Funeral For Yesterday
The cold, dark wood felt smooth against my skin, and I drew inspiration from the freezing cold filling the attic in which I was sitting. Shivers erupted up my arms, and I gasped, quickly writing in the small black book sitting on the desk before me. I ran my hand lightly over the ink, sighing as I felt the deep imprints when I had pressed my pen deeply into the paper.

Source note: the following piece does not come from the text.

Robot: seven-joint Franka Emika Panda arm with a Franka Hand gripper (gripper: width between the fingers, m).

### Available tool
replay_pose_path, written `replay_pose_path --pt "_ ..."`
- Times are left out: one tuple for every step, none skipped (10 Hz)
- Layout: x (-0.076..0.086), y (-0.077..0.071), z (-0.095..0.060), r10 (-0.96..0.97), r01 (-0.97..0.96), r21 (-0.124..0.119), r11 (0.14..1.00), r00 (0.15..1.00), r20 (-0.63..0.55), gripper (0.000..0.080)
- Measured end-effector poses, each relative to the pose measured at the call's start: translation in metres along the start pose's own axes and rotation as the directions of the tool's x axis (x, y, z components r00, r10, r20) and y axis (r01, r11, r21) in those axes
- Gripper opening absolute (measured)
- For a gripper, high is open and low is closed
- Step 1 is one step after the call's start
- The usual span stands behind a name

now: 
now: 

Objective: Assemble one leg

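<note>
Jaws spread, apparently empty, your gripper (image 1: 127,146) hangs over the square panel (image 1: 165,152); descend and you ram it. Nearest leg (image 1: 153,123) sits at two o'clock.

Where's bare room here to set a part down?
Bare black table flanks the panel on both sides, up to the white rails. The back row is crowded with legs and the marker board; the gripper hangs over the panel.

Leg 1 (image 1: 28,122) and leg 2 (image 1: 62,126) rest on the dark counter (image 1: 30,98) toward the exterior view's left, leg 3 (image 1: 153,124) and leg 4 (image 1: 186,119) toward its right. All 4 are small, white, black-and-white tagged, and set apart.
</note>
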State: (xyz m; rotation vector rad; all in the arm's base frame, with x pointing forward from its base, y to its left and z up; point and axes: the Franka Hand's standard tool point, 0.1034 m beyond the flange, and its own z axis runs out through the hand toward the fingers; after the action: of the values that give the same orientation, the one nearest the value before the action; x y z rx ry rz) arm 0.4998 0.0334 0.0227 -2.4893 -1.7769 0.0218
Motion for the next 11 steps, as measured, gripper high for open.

A heard a light creak from downstairs, telling me that someone had opened the front door. Why would anyone be leaving? It was 3 am, and I was the only one awake. After exactly 13 seconds of delay, I stood up, closing my book but leaving the desk lamp on. I opened the door, and started walking down the steps, counting as I went. Force of habit. There was 13. Another noise caused me to move faster, careful not to trip.
You're
growing cold
The end is near
I know it's sad
It's true my
dear
What's one more blow to seal this fate
And what's one more
nail
It's getting late
So check our pulse
A familar scream drifted towards me, and I ran to the living room, pausing in horror at what I saw there.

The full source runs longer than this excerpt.